Heat had nearly as much impact on vegetables as drought. Even warm-loving crops like tomatoes, beans, squash, cucumbers and pumpkins have an upper temperature threshold above which growth and other processes shut down. When temperatures surpass the mid-to-upper 80 degree point for extended periods, even heat-loving plants regress.
Extended heat favored the formation of male blossoms on cucumbers, squash and pumpkins at the expense of female blossoms, without which no little fruits are formed. When temperatures finally moderated, female blossom production resumed.
The ripening of green tomatoes was slowed in midseason’s heat.

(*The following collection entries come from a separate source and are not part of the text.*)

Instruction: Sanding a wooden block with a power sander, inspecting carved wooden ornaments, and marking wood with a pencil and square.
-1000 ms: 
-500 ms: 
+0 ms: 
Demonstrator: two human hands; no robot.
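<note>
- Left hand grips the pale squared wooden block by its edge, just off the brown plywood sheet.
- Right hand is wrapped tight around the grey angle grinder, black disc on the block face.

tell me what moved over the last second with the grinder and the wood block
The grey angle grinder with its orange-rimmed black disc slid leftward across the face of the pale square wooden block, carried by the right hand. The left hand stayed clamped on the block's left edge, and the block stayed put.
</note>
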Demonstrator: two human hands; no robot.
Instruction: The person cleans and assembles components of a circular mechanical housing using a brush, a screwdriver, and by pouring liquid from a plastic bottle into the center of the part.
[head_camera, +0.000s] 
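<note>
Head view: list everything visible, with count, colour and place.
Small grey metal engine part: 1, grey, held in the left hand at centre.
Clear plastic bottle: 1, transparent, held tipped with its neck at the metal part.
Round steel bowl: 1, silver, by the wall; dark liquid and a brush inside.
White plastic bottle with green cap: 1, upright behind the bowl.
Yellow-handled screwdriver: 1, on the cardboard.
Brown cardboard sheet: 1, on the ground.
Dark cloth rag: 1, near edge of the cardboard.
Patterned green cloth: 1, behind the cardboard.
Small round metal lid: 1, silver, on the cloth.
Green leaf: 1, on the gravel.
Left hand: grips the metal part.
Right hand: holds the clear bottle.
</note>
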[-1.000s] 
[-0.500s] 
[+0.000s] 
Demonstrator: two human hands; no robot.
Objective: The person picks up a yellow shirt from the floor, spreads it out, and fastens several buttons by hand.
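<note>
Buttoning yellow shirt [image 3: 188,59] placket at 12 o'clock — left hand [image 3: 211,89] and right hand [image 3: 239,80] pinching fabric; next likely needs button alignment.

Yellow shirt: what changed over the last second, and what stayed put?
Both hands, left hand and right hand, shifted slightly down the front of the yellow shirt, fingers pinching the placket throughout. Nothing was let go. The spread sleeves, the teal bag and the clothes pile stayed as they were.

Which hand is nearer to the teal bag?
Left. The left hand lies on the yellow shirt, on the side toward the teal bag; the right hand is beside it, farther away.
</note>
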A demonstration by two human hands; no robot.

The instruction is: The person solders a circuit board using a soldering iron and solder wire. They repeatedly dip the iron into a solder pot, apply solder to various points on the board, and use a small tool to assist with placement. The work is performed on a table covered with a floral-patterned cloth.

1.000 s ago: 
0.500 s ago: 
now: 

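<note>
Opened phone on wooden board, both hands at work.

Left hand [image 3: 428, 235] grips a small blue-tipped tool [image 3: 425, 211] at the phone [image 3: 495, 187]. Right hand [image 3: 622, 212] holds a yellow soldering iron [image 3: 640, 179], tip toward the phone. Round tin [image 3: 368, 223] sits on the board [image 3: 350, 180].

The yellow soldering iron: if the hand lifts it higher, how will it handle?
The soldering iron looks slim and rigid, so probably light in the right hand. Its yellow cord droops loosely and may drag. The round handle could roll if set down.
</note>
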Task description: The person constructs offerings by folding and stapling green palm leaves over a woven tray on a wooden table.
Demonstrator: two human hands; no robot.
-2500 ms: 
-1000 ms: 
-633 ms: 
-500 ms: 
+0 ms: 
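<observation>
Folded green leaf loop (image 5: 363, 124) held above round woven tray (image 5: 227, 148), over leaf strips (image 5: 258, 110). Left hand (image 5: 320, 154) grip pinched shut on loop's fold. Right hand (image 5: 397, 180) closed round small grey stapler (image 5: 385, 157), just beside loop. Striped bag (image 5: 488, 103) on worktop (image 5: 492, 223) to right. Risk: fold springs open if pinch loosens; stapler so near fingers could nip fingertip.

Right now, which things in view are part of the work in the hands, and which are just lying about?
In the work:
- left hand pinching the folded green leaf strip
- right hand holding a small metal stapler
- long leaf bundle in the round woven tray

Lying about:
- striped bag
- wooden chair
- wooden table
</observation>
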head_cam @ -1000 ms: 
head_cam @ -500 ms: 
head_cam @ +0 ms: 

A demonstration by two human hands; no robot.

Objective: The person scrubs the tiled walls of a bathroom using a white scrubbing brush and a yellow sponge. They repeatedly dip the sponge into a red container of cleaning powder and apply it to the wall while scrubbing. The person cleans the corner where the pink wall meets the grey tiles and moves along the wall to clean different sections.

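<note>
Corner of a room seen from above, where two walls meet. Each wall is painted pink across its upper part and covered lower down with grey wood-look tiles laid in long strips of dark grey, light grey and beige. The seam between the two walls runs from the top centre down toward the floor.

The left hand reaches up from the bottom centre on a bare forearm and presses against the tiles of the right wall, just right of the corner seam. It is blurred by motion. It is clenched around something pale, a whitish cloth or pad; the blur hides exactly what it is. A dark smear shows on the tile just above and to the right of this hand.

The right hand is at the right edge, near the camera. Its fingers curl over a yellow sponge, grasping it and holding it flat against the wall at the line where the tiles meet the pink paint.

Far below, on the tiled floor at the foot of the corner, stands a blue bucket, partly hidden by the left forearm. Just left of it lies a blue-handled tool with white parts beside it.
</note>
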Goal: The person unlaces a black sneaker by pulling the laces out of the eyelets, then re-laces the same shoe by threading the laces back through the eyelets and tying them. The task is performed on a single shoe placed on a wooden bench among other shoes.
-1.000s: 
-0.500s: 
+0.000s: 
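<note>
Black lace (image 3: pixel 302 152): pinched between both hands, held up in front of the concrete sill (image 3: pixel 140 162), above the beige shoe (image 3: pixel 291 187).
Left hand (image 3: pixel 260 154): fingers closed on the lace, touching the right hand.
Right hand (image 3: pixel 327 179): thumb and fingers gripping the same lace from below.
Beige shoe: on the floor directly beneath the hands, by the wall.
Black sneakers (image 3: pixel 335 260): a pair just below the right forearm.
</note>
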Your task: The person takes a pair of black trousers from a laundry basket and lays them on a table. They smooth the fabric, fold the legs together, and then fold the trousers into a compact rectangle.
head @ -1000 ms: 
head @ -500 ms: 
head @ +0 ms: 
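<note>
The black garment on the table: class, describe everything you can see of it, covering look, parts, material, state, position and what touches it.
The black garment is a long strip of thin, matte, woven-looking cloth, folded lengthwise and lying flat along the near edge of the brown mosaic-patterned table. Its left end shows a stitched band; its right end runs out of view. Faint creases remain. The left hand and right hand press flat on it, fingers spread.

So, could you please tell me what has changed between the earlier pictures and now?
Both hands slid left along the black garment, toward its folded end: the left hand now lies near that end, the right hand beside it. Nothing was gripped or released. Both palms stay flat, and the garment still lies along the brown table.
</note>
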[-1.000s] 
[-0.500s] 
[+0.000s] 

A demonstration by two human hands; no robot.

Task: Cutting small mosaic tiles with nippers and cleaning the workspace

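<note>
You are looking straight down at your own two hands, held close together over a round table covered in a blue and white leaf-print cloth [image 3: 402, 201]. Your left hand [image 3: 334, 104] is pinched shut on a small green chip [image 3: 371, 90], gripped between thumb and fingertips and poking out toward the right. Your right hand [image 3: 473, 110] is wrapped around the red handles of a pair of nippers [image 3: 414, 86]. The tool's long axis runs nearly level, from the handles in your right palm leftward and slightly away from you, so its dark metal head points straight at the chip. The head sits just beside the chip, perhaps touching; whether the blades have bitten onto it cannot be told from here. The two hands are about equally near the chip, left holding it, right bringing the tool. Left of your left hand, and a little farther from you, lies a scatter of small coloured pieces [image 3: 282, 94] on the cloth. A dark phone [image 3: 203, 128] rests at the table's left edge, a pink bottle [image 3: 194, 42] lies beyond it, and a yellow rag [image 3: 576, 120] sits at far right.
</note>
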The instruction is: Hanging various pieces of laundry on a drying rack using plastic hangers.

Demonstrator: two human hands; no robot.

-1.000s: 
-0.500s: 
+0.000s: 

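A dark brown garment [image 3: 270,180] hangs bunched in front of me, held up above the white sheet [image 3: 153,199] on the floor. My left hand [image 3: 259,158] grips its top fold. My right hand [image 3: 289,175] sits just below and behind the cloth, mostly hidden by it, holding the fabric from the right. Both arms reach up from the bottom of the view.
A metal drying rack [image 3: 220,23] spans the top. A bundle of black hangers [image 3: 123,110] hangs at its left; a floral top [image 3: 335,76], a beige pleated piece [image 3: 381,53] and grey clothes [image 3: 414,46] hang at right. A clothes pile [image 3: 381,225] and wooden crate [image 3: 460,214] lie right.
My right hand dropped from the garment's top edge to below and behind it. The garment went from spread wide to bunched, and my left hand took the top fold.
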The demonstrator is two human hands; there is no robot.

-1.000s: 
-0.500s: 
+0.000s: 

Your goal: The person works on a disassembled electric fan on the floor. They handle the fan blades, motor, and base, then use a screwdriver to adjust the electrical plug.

Ripening is a plant cell process, and plants shut down such processes in extreme heat as an energy saving mechanism.
Pollen is easily injured when temperatures soar, and pollinating bees are less active.
Crops that prefer cool temperatures quickly fizzled in the early summer heat, such as lettuce, spinach, peas and radish.
Heat causes many vegetables to become bitter. Luckily cool fall weather helped crops like carrots become sweeter with increased sugar buildup.
Flowers and shrubs
Blossoms didn’t last long on perennials. They opened quickly and faded rapidly.
Geraniums, which prefer cool weather, sulked in the season’s heat, and didn’t begin decent growth until temperatures cooled in late summer.
Shrubs that prefer cool, moist conditions languished. Many hydrangeas developed yellowed leaves and flower color that was less clear or vivid, becoming muddier because of heat.
The width of an annual growth ring within a tree trunk is an indication of how well a tree grew during the season. When a tree is cut down, the rings show a historical record of each year’s growth. Eventually, when current trees are felled, someone will likely point out the very narrow growth ring that indicates the drought of 2021.